On 21 September, Chris Whitty, Chief Medical Officer for England gave the following response: ‘... if I increase my risk, a lot of people say, well, can’t people just be allowed to take their own risk? The problem with a pandemic or an epidemic infection like this is if I as an individual increase my risk, I increase the risk to everyone around me and then everyone who’s a contact of theirs, and sooner or later the chain will meet people who are vulnerable or elderly or have a long-term problem from Covid. So you cannot in an epidemic just take your own risk. Unfortunately, you’re taking a risk on behalf of everybody else.’
In a nutshell, what Chris Whitty articulates is that during a pandemic, no individual decision can be taken in isolation. What one person does necessarily affects other people’s wellbeing and to achieve good overall outcomes for society, it may not be enough to rely on people’s incentives to protect themselves. Economists recognise this situation as one of externalities.
What are externalities?
Economists talk about externalities when the actions of people or firms influence the wellbeing of others.
The classic example of a negative externality is pollution. While a factory may produce something valuable and bring benefit to its employees, shareholders and customers, people living near to the factory may bear the consequences of the pollution, such as reduced air quality.
A good example of a positive externality is open source software.
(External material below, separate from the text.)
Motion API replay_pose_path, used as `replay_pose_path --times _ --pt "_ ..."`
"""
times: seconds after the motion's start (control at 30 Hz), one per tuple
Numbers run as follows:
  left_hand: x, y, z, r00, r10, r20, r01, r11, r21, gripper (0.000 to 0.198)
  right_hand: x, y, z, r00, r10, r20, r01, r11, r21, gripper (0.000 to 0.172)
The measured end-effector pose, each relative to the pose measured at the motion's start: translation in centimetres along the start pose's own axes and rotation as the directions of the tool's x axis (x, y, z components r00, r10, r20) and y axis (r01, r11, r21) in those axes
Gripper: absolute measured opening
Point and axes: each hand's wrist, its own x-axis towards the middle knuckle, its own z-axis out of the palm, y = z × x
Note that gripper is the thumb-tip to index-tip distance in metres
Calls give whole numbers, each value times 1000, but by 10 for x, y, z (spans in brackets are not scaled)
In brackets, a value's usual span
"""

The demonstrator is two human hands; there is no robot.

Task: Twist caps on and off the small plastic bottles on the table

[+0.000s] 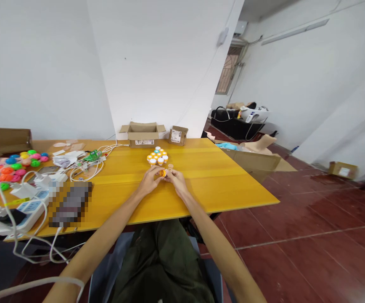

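Note:
Both my hands meet above the yellow table (220, 181), around a small orange jar (162, 173). My left hand (150, 181) is closed on its left side. From the right, the fingers of my right hand (176, 181) grip the jar's edge, and they partly hide it. Just beyond my hands, several small orange-and-white jars (160, 161) stand in a tight cluster, most with white tops and one or two bluish. A small round tan spot or disc (170, 166) shows on the table near my right fingertips; its kind is unclear.
An open cardboard box (143, 136) and a smaller box (178, 136) stand against the wall. To the left lie a dark blurred-out device (72, 204), a white power strip (33, 210) with cables, and colourful balls (12, 168). The table's right edge borders a large carton (252, 164).

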Motion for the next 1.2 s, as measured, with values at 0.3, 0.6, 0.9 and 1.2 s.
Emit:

While the programmer who writes the original code may receive personal benefits from doing so, other people can also benefit from this code at little or no expense.
Externalities and infection
In the context of infectious diseases, the most well-known externality is what’s called the infection externality. For communicable diseases such as Covid-19, an infected person can spread the disease to others, who can in turn spread it further and so on.
This means that what an individual does to protect him or herself from becoming infected can have widespread effects on others, effects that the person may be tempted to ignore. Thus, an infected person may have a strong negative infection externality on society but at the same time a modest private incentive to choose the right protective measure.
A good case in point is that of children. The available evidence is that otherwise healthy children are unlikely to have adverse health effects from becoming infected themselves. But since children may interact with elderly relatives or with people with underlying health conditions, they may in fact have a strong negative infection externality on others.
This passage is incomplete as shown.